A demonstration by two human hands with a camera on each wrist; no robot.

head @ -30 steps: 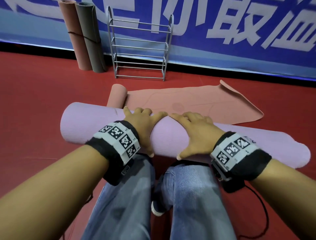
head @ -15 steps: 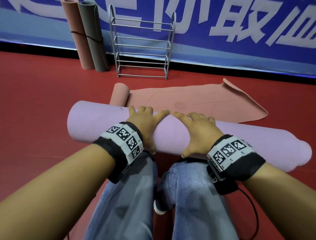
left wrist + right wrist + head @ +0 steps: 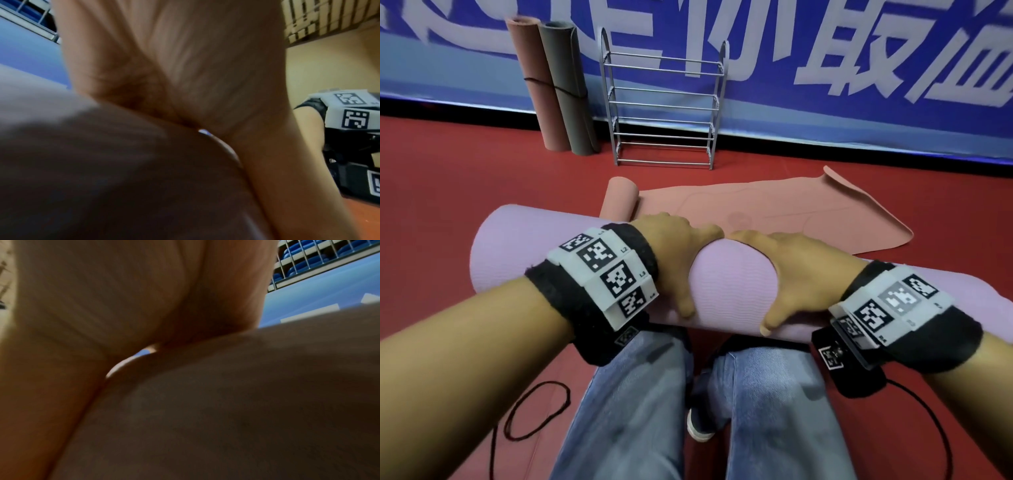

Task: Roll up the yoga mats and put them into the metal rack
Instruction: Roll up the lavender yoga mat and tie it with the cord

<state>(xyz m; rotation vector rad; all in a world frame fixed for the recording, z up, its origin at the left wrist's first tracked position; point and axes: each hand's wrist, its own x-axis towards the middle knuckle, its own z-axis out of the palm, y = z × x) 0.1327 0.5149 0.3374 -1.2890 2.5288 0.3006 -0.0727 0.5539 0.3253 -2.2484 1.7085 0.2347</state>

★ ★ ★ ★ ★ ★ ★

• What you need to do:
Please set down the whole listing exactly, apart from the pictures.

• Completed exercise:
A demonstration by two human hands with a camera on each wrist; no robot.

head @ -30 steps: 
head @ -15 steps: 
left wrist + right wrist + head @ +0 steps: 

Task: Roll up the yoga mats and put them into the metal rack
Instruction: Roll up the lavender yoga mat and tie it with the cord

<state>(xyz m; rotation vector rad; all in a world frame fixed for the recording, z up, its origin at the left wrist's first tracked position; point and axes: each hand's wrist, its own x-axis towards the middle knuckle, its own z-axis out of the palm, y = z × x) 0.1327 0.5149 0.3374 -1.2890 2.5288 0.3006 -0.0727 0.5539 0.3253 -2.2484 1.7085 0.2347</state>

This response is now finished.